Recently, a friend of mine told me about his new favourite pastime: endorsing people for skills they don’t have on LinkedIn. So I decided to take it one step further and add a skill everyone could endorse me for, a skill that most LinkedIn users have in abundance but never tell anyone about.

I decided to tell everyone I was good at talking bollocks.

bollocks

Here’s why:

1. Because to get ahead in business you need to talk a lot of bollocks.

Everyone hates management speak. You know. “Low hanging fruit”. “Think outside the box”. “Actionable”. “Deliverable”. And heaven forbid, “solution”. But you’ll really need some blue sky thinking if you want to start picking that low hanging fruit. In other words, you’re going to need to start talking bollocks.

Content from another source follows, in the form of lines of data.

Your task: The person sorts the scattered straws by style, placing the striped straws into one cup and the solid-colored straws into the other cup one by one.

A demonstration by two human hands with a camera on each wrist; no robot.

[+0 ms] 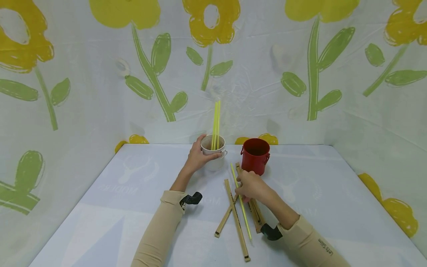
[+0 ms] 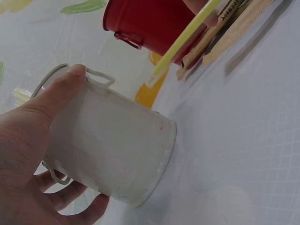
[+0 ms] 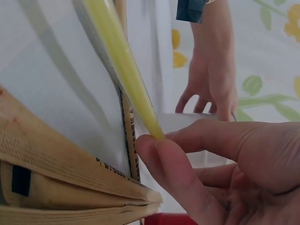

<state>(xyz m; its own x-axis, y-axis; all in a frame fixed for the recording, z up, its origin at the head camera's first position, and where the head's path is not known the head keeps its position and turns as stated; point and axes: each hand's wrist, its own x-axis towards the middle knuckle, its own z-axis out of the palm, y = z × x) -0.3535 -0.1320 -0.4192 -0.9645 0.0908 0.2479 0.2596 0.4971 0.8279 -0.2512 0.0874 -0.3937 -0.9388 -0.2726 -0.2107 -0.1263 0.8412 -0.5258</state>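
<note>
My left hand [image 1: 197,157] grips the white bucket [image 2: 110,140] near its rim, thumb along the near side and fingers round the far side. Several yellow straws [image 1: 215,124] stand upright in that bucket. Between thumb and fingertips, my right hand [image 1: 253,186] pinches one more yellow straw [image 3: 124,65], which slants over the table. Under and beside the right hand lie several brown paper-wrapped sticks [image 1: 236,218] with dark printing, some crossing each other. Just beyond that hand stands a red bucket [image 1: 255,159] with small side handles.
The white table [image 1: 140,222] meets a flower-printed curtain [image 1: 247,81] at the back and both sides. Dark wrist cameras [image 1: 271,233] sit at both cuffs, the right one close to the paper-wrapped sticks.
</note>
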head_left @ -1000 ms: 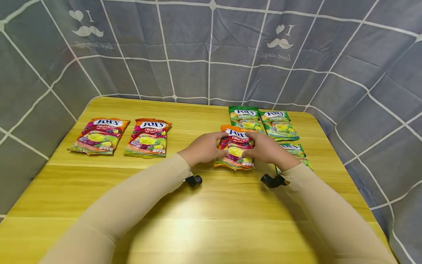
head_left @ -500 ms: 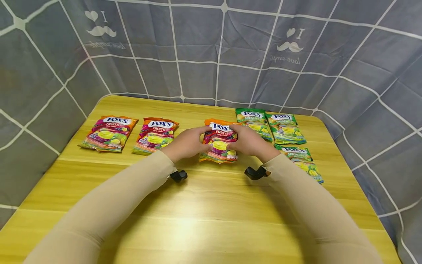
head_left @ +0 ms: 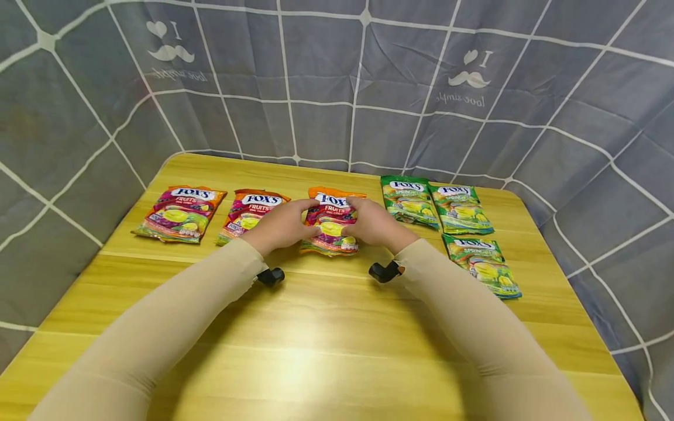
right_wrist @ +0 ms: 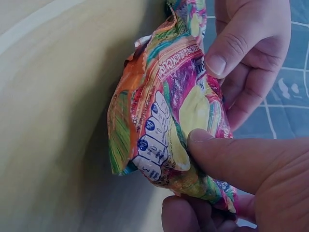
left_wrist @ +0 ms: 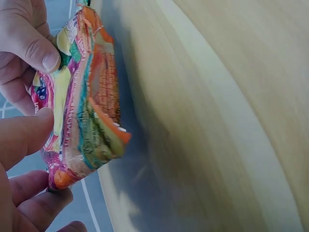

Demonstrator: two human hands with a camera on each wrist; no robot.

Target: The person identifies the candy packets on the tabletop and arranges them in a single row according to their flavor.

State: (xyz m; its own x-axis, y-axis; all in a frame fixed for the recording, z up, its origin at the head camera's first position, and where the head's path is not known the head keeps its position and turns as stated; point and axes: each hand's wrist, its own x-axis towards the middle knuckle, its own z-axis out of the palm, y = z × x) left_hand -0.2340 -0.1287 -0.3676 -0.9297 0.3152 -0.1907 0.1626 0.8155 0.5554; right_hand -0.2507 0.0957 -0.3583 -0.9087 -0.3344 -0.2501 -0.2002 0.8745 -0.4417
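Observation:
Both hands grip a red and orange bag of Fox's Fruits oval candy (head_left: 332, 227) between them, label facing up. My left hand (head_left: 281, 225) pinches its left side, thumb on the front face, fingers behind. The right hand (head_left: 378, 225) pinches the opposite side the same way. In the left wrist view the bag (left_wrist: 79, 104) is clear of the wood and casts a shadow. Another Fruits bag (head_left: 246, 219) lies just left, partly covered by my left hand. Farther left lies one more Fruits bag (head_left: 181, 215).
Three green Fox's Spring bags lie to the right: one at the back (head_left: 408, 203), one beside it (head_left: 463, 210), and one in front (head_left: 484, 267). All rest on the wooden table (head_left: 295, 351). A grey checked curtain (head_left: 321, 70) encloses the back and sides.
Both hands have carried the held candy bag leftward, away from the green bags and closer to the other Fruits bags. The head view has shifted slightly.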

Why? Because despite being near universally despised by normal people, managers love talking bollocks. And managers are the people you need to impress if you want to get ahead.

Dave Trott explains it neatly in a recent blog post about “marketing speak”

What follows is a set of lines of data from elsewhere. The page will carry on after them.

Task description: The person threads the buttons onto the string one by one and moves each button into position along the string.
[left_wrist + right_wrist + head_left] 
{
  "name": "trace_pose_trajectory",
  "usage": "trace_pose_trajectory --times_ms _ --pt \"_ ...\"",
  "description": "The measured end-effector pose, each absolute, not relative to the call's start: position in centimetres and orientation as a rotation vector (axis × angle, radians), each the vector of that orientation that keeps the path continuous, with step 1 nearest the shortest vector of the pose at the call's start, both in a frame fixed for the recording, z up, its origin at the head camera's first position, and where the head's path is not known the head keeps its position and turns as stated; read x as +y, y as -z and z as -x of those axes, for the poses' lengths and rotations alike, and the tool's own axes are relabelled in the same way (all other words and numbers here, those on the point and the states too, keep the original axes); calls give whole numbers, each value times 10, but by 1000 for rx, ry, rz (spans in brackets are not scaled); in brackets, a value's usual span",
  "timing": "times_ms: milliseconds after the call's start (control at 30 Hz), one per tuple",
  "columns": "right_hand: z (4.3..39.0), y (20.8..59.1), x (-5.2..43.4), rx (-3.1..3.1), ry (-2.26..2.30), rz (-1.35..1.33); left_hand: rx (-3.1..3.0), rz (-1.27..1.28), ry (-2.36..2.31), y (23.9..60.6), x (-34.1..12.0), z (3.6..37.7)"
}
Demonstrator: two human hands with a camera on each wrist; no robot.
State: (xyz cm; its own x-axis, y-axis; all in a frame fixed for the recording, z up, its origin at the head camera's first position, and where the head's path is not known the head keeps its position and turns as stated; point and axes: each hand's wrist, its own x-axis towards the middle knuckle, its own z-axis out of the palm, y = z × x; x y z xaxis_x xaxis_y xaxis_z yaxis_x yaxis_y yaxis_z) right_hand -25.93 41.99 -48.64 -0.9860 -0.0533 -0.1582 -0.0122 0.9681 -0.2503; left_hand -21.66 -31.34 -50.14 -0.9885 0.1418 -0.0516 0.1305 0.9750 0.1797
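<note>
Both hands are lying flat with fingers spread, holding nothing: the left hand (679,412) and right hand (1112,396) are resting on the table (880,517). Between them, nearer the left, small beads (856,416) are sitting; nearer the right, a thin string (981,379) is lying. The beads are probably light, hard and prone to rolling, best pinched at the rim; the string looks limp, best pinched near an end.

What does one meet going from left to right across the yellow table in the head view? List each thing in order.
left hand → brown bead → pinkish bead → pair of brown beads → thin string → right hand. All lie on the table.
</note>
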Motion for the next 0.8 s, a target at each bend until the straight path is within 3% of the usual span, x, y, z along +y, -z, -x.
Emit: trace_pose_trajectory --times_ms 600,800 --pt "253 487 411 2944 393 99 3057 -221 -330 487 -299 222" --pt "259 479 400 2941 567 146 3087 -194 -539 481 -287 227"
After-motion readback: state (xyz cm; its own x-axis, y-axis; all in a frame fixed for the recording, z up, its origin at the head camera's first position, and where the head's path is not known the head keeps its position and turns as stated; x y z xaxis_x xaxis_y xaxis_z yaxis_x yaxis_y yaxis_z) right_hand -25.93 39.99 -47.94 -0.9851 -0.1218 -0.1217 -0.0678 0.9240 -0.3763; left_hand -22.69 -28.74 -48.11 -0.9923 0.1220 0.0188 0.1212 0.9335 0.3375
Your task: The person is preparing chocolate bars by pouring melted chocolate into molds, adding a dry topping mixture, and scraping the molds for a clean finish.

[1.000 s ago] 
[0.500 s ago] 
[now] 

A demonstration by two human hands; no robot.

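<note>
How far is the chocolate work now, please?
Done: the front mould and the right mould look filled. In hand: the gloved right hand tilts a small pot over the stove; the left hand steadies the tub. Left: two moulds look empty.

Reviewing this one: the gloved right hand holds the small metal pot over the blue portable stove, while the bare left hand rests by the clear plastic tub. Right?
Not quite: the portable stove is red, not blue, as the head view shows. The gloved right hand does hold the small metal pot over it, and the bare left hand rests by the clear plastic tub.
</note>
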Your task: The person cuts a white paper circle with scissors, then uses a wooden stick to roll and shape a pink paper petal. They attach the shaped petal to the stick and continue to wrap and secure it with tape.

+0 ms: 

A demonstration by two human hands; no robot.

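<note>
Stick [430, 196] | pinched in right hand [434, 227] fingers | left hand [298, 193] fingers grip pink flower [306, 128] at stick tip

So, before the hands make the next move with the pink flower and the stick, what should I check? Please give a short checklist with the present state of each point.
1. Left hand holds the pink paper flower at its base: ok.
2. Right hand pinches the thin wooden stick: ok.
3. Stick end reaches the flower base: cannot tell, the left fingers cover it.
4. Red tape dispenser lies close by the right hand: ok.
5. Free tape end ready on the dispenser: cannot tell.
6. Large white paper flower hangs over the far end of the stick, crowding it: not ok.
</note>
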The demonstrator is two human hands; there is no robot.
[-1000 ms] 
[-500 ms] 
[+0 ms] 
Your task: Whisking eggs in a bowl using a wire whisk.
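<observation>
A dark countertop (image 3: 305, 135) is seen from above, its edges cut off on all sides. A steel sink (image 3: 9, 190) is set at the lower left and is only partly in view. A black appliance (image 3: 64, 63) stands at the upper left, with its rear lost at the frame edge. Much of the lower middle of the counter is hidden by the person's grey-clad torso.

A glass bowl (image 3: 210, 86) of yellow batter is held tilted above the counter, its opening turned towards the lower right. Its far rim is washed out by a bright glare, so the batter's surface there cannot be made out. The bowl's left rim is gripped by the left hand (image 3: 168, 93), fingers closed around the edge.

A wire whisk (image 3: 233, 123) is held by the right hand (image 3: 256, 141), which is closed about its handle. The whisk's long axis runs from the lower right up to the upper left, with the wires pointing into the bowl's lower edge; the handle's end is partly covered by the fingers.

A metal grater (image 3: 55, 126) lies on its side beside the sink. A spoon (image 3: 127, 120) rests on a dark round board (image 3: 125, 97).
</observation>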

“I asked Mike what he meant [when he said]: ‘You could increase stock-turn by optimising your on-shelf margins.’ Mike said: ‘It’s simple. It just means if they make everything cheaper then people will buy more.’ I asked Mike why he didn’t just say that to the client. Mike said we wouldn’t have got the account if he had. Mike said it sounded too trivial. It sounded like we didn’t know anything about marketing…”

Why do managers love management speak so much? It’s because they think it makes them look clever and knowledgeable.

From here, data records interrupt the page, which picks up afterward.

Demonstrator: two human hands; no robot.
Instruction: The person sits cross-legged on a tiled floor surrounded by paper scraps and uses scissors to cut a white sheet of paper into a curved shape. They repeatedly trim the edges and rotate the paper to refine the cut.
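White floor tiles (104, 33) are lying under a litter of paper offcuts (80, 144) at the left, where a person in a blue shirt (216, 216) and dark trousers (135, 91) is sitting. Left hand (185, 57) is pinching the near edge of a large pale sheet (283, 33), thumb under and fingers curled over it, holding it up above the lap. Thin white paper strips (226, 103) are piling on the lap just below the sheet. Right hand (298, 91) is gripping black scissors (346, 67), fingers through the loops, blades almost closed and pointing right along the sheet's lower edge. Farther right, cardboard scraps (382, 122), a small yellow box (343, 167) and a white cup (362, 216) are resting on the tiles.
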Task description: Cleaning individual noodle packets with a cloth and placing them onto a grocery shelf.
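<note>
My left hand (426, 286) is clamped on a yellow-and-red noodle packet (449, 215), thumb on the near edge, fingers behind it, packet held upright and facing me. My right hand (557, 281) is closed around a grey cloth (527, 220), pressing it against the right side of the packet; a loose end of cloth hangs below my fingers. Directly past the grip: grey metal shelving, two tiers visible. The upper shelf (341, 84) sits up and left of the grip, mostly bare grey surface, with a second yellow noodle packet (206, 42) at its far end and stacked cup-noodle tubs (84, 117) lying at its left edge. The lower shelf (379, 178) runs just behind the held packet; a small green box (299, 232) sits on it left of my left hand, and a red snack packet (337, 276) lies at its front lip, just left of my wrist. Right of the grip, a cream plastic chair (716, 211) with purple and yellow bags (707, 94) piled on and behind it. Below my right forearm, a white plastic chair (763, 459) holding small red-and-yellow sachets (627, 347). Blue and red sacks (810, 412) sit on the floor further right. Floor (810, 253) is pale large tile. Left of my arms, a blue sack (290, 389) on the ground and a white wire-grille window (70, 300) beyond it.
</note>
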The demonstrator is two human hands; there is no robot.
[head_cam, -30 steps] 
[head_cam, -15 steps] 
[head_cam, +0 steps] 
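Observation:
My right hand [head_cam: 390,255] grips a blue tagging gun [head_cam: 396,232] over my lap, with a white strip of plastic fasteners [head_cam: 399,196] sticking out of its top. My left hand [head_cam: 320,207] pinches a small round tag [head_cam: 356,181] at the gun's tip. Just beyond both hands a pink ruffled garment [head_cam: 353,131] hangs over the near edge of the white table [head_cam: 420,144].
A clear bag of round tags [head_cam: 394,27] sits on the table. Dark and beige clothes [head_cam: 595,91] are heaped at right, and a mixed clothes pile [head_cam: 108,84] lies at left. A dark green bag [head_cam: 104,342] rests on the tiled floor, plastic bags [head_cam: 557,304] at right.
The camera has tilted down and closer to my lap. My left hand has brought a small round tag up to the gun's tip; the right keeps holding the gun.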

Why do they want to look clever and knowledgeable? Because they’re secretly afraid that they’re not.

Ever heard of the Peter Principle? It’s a doctrine that states in large organisations, everyone eventually gets promoted to the level of their  incompetence.

You excel at your job, so you get promoted. But you’re not so good at  the next job you do, so you stay put. Instead of improving, you overcompensate. And that’s when you start talking bollocks.

Of course, everyone who isn’t a manager can see the bareness of the emperor’s new clothes. But to managers, saying simple things like “lower your prices” just makes you sound like you’re talking bollocks.

So learn to talk their language if you want to get ahead.

Speaking of which…

2. Talking bollocks is a transferable skill.

Everywhere you go, whatever industry you are in, you will find the most successful people talk a load of bollocks.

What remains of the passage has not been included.